The "thirty years of chaos" referred to in the introduction to the exhibit therefore doesn't quite cover the chaos that has engulfed this country periodically since the 19th century, often at the initiation of outside powers. With each of these interventions came imported ideas of governance. In this light, the current intervention, and the parlance of "state-building" and "counter-insurgency" that comes with it, is simply the latest wave of repeated outside incursions.

How suitable are these imported ideas? While Afghanistan's political geography is now unrecognisable from its pre-modern form, its physical geography retains some enduring characteristics. The country remains at the confluence of differing societies and cultures. The Hindu Kush still provides a formidable division, physically and symbolically, making communication and transport a challenge. The result is a nation built on a complex mix of ethnic, linguistic and tribal groups. As this exhibition shows, this has a historical lineage.

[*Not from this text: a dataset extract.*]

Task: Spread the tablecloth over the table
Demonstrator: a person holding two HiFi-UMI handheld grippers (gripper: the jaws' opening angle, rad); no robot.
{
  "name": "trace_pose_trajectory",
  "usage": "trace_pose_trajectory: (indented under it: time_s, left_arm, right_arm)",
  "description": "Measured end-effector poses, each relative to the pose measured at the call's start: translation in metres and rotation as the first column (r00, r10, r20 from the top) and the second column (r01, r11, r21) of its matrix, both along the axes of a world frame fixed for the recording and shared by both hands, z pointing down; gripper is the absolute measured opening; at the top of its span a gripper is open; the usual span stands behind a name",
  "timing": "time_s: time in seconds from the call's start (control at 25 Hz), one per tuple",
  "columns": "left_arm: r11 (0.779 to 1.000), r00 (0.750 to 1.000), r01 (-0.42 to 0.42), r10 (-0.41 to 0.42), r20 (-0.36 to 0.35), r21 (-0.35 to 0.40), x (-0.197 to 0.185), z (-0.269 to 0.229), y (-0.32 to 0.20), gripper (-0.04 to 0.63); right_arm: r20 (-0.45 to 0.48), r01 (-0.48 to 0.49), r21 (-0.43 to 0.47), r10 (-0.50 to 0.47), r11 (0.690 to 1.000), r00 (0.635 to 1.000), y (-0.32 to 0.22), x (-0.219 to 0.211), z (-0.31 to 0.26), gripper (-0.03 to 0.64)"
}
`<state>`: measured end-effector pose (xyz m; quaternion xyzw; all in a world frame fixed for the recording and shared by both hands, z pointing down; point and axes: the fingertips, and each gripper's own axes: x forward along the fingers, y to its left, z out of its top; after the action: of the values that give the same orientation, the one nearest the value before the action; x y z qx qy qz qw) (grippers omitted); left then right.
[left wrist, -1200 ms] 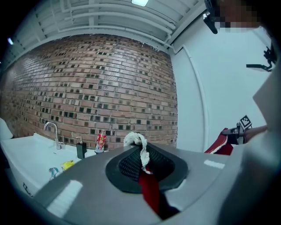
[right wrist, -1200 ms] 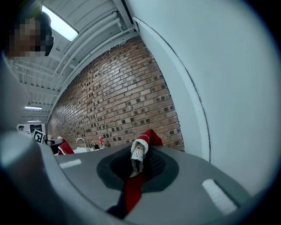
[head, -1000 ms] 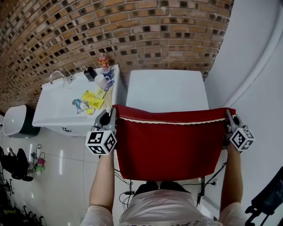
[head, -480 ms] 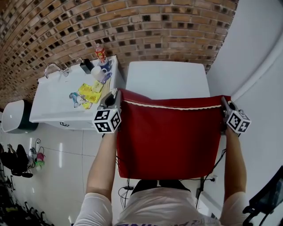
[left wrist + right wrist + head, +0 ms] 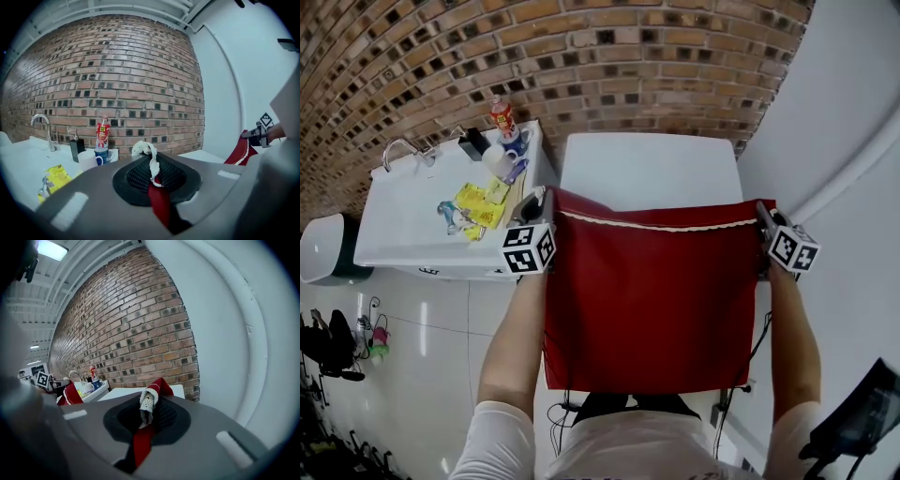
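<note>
Left gripper (image 5: 536, 208) clamped tight on red tablecloth (image 5: 652, 300) corner; right gripper (image 5: 762, 214) likewise on opposite corner. Cloth stretched between them, white table (image 5: 652, 173) ahead.

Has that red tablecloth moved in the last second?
Yes. The tablecloth has gone forward, toward the brick wall: its lace-trimmed edge now reaches farther over the table, leaving less tabletop bare.

Head view: cloth (image 5: 652, 300) hangs before the surface (image 5: 652, 173); I cannot see that surface's near half or front edge. Left edge cuts off the bin (image 5: 319, 248). Print on yellow packets (image 5: 478, 199) too small to read.
</note>
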<state>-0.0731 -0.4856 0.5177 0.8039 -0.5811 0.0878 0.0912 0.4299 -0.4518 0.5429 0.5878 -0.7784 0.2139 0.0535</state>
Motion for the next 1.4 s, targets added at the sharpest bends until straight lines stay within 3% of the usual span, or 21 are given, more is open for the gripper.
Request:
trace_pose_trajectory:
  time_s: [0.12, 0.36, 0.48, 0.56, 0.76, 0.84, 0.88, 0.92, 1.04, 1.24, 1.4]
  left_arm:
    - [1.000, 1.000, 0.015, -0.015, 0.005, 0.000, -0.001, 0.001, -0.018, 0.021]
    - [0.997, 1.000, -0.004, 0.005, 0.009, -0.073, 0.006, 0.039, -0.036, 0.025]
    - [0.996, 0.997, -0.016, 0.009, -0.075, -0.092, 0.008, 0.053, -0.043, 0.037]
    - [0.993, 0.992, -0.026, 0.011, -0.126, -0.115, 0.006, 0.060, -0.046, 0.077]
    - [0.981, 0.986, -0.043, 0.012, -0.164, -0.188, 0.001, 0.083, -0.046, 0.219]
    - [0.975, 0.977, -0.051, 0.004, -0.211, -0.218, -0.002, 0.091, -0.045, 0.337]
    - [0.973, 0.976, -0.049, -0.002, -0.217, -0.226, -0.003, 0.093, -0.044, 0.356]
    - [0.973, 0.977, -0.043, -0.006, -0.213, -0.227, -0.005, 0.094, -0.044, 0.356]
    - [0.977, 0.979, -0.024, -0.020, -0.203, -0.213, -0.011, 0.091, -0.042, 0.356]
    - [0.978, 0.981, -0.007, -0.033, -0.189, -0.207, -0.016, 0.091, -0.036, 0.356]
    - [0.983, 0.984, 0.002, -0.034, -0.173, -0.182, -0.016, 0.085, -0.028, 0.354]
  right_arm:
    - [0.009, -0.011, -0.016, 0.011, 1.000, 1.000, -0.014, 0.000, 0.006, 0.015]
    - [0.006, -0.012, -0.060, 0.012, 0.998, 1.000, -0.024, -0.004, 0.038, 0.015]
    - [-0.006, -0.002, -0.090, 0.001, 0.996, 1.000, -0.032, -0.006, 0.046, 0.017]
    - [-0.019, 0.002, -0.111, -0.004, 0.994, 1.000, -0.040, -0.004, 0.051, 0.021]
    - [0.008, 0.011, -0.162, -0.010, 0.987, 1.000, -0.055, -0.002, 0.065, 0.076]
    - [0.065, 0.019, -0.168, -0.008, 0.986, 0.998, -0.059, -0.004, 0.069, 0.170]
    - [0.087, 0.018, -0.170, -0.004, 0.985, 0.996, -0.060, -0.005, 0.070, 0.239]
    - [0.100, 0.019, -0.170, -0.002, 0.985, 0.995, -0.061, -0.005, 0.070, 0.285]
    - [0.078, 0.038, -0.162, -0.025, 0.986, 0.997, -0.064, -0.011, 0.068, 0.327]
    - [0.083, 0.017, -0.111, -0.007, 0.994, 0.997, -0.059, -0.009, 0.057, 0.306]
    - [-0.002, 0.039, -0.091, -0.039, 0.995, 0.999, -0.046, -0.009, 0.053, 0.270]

When the Bonn Agreement of 2001 set out the path for Afghanistan's renewal, a key measure was the equal representation and rights of all of Afghanistan's ethnic groups. The hope was to prevent the fragmentation of the country into rival sections. But as Afghanistan expert Barnett Rubin has said, "the developed country does not, as Marx thought, show the backward country its future; the fragmenting countries show the integrating ones the dark side of their common present".

There is nothing unusual about so-called multinational states. Afghanistan is a challenging example of such a state, complicated by an ongoing conflict that is linked to its recent history. Letting Afghanistan speak for itself, rather than deploying our own influences and narratives, is imperative to developing the understanding necessary to meet this challenge. In this sense, Afghanistan: Crossroads of the Ancient World is a timely event.

In the absence of informed debate about Afghanistan, it is hard to see how its future can be a brighter one. Without this debate, the temptation is to highlight what makes Afghanistan "other" rather than what makes it "unique" and therefore to be celebrated. This exhibition gives a glimpse into the power of this celebration, yet the chances of its progression remain frustratingly remote.

Encouragingly, the exhibition shows how international support is promoting new archaeological work. Less encouraging is that all of these sites are in the north. Meanwhile, the security situation in the south continues to show mixed signs of progress. The lack of a voice from the south is a depressing reflection on the present situation. It is precisely this part of the country that would benefit most from a growth in scholarly understanding, and precisely this area in which it is least likely to happen at present. Adding to the worry is that in the past 12 months the insurgency has shown signs of spreading to the north, threatening a greater number of Afghan livelihoods and also the continuation of this important work.